Ronald F.L. Mau, Extension Entomologist

Jayma L. Martin Kessing, Educational Specialist

Victoria L. Tenbrink, Research Associate

Arnold H. Hara, Entomologist

Department of Entomology

HOSTS

The preferred host of this aphid is banana. However, it will also infest many tropical and subtropical food and ornamental plants, including Alpinia purpurata (floral red and pink ginger), Xanthosoma (ape), cardamom, Heliconia, tomatoes, taro, Calla, Costus, kahili ginger, torch ginger, and Zingiber (Waterhouse, 1987; Zimmerman, 1948).

DISTRIBUTION

Probably native to Southeast Asia, the banana aphid is present just about everywhere banana is grown through the world. It occurs in tropical Africa, Atlantic Islands, Australia, California, Central America, Cook Is., Egypt, Fiji, Florida, Hawaii, Kiribati, India, Indonesia, Malaysia, Madagascar, Marshall, Is., Mauritius, Mexico, Micronesia, the Middle East, Mozambique, New South Wales, Papua New Guinea, the Philippines, Reunion, Samoa, northern South America, Taiwan, Tokelau, Tonga, Tuvalu, Vanuatu, Wallis Is., and much of the West Indies (Waterhouse, 1989).

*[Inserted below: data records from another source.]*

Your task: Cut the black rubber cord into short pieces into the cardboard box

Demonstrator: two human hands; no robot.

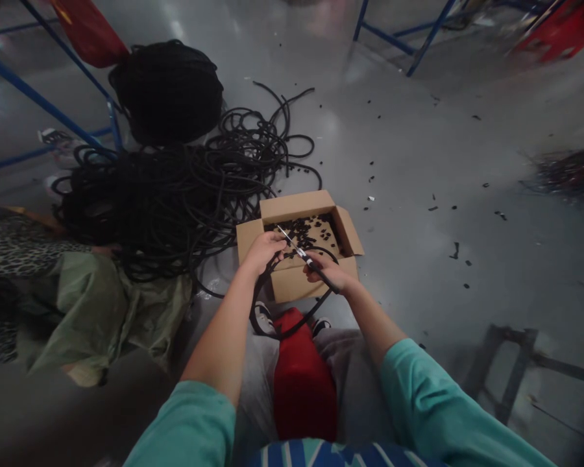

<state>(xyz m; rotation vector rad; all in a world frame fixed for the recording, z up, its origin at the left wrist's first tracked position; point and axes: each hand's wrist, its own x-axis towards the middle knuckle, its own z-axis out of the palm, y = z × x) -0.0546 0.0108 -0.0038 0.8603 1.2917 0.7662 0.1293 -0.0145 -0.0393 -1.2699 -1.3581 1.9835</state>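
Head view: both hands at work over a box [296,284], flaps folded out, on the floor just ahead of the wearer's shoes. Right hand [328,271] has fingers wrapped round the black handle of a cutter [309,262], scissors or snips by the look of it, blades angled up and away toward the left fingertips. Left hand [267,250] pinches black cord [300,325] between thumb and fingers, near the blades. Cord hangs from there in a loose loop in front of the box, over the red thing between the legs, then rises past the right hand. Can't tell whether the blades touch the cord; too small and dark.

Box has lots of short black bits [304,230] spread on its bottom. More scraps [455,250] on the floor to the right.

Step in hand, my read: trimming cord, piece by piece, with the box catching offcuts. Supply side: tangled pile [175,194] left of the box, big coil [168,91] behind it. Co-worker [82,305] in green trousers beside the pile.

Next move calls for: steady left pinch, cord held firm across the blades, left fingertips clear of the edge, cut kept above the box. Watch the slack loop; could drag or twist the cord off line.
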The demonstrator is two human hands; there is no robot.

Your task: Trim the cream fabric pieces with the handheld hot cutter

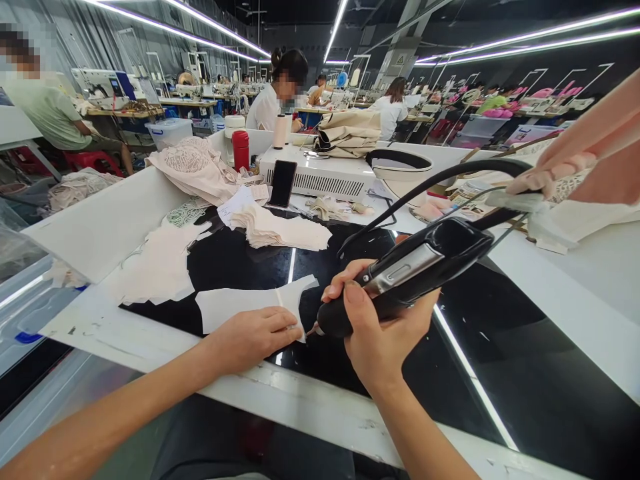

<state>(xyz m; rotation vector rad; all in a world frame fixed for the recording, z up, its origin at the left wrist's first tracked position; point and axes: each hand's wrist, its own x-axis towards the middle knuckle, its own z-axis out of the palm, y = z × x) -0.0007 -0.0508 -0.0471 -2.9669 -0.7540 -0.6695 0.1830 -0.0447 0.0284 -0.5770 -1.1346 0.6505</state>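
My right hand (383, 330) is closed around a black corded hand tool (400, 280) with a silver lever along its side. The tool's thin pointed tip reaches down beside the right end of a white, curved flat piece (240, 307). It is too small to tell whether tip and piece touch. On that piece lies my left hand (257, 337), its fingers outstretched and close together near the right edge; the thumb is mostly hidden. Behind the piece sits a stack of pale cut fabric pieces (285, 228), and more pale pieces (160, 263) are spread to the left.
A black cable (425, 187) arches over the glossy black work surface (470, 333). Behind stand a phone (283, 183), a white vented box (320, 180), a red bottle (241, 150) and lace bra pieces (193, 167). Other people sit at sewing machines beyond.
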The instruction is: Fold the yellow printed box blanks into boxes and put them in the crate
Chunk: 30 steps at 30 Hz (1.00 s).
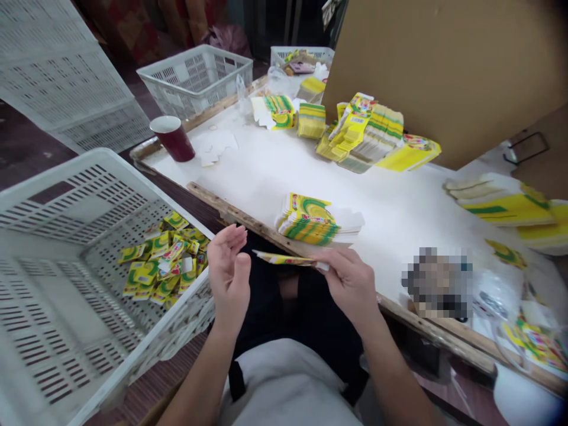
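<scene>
My right hand point(350, 278) pinches one end of a flat yellow carton point(286, 259), held nearly edge-on over my lap. To its left, my left hand point(229, 275) is raised with fingers apart and nothing in it, close to the carton's free end but not touching. Just beyond, a stack of flat yellow and green cartons point(310, 219) lies at the near edge of the white table point(248, 171). Small folded yellow boxes point(164, 260) lie in a heap inside the large white crate point(95, 236) at the left.
A dark red cup point(173, 139) stands at the table's left end, beside white paper scraps point(217, 148). More carton stacks point(368, 133) lean near a large cardboard sheet point(444, 71). Another crate point(197, 77) is behind. Plastic bags point(497, 296) lie at the right.
</scene>
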### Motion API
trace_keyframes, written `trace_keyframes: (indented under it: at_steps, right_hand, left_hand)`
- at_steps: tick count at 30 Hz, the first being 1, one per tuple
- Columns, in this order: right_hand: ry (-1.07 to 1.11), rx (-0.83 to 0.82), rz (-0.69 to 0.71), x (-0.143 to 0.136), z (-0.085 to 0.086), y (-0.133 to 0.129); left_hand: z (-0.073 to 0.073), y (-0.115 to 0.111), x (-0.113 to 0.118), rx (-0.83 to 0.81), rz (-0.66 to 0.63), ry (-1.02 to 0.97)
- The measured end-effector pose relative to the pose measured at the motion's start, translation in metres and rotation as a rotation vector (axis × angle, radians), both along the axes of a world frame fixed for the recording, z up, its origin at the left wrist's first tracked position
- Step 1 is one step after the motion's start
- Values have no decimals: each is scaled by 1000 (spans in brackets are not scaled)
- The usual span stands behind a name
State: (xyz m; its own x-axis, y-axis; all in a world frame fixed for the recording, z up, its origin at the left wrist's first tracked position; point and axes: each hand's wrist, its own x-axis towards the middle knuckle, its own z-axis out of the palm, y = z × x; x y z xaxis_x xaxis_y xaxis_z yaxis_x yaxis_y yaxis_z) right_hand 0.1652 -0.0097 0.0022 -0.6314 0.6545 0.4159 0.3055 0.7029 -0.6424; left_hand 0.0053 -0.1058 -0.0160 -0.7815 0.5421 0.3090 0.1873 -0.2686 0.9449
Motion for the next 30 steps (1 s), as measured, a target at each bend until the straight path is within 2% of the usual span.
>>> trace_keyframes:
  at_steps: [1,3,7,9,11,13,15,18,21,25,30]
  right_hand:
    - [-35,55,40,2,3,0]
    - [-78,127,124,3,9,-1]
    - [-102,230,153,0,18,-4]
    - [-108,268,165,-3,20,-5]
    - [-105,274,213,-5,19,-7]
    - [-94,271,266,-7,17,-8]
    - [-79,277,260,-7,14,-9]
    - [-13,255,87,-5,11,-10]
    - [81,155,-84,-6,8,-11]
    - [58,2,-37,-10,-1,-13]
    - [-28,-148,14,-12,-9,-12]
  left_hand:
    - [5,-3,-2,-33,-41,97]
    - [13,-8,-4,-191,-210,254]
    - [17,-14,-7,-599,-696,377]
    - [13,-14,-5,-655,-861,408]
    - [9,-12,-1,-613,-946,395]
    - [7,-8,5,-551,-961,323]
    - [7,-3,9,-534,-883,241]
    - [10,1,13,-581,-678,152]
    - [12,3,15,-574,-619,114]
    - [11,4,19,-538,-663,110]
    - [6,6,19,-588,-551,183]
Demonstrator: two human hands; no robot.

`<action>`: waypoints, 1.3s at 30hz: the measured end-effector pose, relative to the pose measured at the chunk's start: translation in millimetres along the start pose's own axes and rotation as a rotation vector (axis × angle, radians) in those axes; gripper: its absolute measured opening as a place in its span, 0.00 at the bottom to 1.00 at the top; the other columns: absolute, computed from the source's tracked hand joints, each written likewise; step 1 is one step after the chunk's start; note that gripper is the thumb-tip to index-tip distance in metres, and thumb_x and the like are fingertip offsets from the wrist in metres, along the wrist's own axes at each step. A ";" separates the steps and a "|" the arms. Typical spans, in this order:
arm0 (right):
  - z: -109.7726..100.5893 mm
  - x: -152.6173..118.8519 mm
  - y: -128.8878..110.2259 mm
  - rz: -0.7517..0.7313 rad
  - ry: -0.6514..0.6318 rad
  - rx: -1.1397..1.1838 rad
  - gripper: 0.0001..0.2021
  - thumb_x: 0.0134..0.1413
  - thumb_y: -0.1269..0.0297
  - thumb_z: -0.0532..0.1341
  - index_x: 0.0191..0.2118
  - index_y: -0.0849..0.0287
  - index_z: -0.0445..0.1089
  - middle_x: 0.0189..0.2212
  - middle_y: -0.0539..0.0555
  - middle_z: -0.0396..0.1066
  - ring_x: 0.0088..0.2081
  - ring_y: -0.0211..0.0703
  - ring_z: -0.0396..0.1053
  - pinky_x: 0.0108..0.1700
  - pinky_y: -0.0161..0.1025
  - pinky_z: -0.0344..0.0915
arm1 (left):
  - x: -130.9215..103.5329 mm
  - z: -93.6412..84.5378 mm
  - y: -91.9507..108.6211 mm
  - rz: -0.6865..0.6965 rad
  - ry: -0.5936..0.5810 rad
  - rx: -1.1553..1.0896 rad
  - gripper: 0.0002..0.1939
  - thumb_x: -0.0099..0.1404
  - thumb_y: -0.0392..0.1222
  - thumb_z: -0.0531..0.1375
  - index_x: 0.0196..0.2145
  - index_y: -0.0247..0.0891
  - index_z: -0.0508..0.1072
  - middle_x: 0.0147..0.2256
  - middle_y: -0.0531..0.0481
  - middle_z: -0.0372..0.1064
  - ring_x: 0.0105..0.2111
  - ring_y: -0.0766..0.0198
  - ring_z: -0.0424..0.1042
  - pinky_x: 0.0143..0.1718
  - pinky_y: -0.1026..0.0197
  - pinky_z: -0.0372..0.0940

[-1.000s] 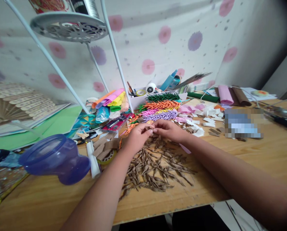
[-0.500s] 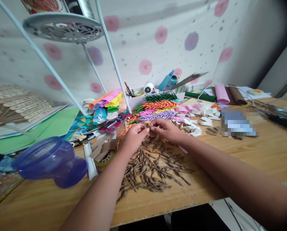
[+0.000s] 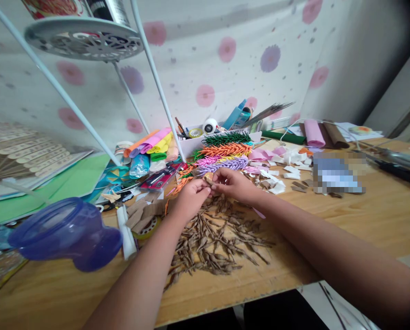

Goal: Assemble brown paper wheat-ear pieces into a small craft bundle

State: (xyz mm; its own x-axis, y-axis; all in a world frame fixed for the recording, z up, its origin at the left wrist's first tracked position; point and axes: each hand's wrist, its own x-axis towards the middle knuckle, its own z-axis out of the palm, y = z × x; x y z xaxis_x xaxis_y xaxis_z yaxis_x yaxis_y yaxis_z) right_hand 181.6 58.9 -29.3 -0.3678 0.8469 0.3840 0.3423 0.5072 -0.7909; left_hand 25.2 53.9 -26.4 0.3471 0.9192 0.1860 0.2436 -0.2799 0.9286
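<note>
My left hand (image 3: 191, 198) and my right hand (image 3: 231, 184) meet above the middle of the table, fingers pinched together. Between their fingertips is a small piece of brown paper (image 3: 209, 179), partly hidden by the fingers. Below my wrists spreads a pile of twisted brown paper strips (image 3: 213, 245), with thin ends and thicker middles. Just beyond my hands lie bristly paper sprigs in green (image 3: 227, 139), orange (image 3: 225, 149) and purple (image 3: 225, 166). Flat brown paper strips (image 3: 145, 213) rest left of my left wrist.
A purple translucent plastic container (image 3: 67, 236) stands at the left, by green sheets (image 3: 70, 181). A white metal rack (image 3: 84, 39) rises at the back left. White paper scraps (image 3: 275, 183) lie right of my hands. Crepe paper rolls (image 3: 314, 133) lie at the back right.
The brown paper piece shows more clearly above the fingertips, its tip now raised. Both hands stay pinched in nearly the same place. The whole view has shifted slightly.
</note>
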 end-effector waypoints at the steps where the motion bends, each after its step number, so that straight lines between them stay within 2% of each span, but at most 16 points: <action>1: -0.1 -0.2 -0.7 0.010 -0.013 0.016 0.07 0.43 0.64 0.57 0.30 0.60 0.59 0.22 0.46 0.59 0.25 0.32 0.55 0.26 0.30 0.53 | 0.2 0.5 -0.7 0.003 -0.006 -0.014 0.04 0.51 0.36 0.54 0.26 0.34 0.67 0.23 0.54 0.65 0.25 0.69 0.65 0.29 0.65 0.59; 7: -1.9 1.0 -3.0 0.013 -0.053 -0.013 0.09 0.39 0.68 0.58 0.31 0.60 0.58 0.22 0.45 0.56 0.25 0.32 0.54 0.27 0.30 0.53 | -2.2 4.3 3.1 -0.052 -0.095 -0.120 0.13 0.48 0.32 0.54 0.34 0.34 0.68 0.28 0.51 0.68 0.29 0.68 0.66 0.29 0.66 0.59; 11: -2.7 0.4 -4.0 0.006 -0.098 -0.059 0.13 0.41 0.68 0.57 0.36 0.59 0.57 0.24 0.46 0.58 0.26 0.32 0.56 0.28 0.30 0.54 | -3.5 3.1 3.1 -0.069 -0.109 -0.099 0.11 0.49 0.36 0.55 0.34 0.35 0.69 0.28 0.52 0.67 0.28 0.68 0.64 0.27 0.67 0.59; 17: -4.1 -1.8 -3.7 -0.051 -0.159 -0.156 0.12 0.45 0.64 0.55 0.39 0.60 0.59 0.26 0.49 0.62 0.27 0.34 0.60 0.28 0.30 0.55 | -1.5 -2.4 -5.4 -0.018 -0.035 0.085 0.12 0.53 0.42 0.54 0.35 0.36 0.70 0.29 0.51 0.66 0.24 0.70 0.61 0.24 0.67 0.57; 23: -7.6 -1.5 -2.6 -0.105 -0.141 -0.305 0.11 0.46 0.57 0.55 0.33 0.60 0.63 0.25 0.50 0.65 0.26 0.34 0.60 0.27 0.30 0.53 | 1.2 -3.4 -9.4 0.012 0.055 -0.003 0.10 0.53 0.42 0.54 0.32 0.35 0.69 0.28 0.51 0.68 0.26 0.68 0.65 0.26 0.66 0.59; 27: -7.5 -2.1 -4.9 -0.142 -0.110 -0.443 0.10 0.50 0.60 0.52 0.30 0.61 0.64 0.24 0.51 0.65 0.25 0.33 0.59 0.26 0.30 0.50 | 2.4 -3.2 -13.0 0.006 0.042 -0.081 0.10 0.53 0.43 0.55 0.31 0.35 0.68 0.26 0.53 0.68 0.25 0.69 0.65 0.26 0.66 0.60; 32: -5.9 -2.1 -4.7 -0.162 -0.075 -0.579 0.09 0.50 0.61 0.51 0.31 0.60 0.65 0.25 0.52 0.66 0.26 0.35 0.59 0.26 0.31 0.48 | 4.1 -4.8 -17.1 -0.012 0.111 0.055 0.12 0.52 0.45 0.56 0.32 0.35 0.68 0.27 0.51 0.69 0.26 0.66 0.67 0.28 0.64 0.62; 39: -5.7 -3.4 -7.5 -0.155 -0.067 -0.584 0.10 0.49 0.59 0.51 0.30 0.60 0.64 0.25 0.51 0.66 0.25 0.35 0.59 0.26 0.31 0.48 | 2.7 -4.2 -11.8 -0.003 0.105 0.119 0.10 0.53 0.44 0.55 0.31 0.35 0.68 0.27 0.51 0.69 0.28 0.65 0.68 0.30 0.63 0.62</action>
State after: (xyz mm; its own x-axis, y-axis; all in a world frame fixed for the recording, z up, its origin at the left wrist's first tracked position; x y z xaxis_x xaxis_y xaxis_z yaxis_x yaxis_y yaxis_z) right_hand 185.2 53.1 -21.9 -0.4982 0.7542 0.4277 0.6915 0.6432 -0.3288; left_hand 19.4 60.8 -35.5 0.2513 0.9423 0.2211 0.3524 -0.3018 0.8859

The banana aphid was first recorded in the state in 1924 from Honolulu, but was previously known in the Islands as an undetermined species (Zimmerman, 1948). Although known to be on Oahu, Hawaii, and Kauai, it wasnÕt recorded on Maui, until 1989 (Heu, unpublished data).

DAMAGE

Like most aphids, the banana aphid is a phloem feeder that uses its long stylets to pierce plant tissues to suck the sap directly from the vessels. This can cause plants to become deformed; the leaves become curled and shriveled, and in some cases galls are formed on the leaves (Metcalf, 1962). Young plants may be killed or their growth checked if there is sufficient feeding by the banana aphid. However, direct damage by this aphid is generally negligible.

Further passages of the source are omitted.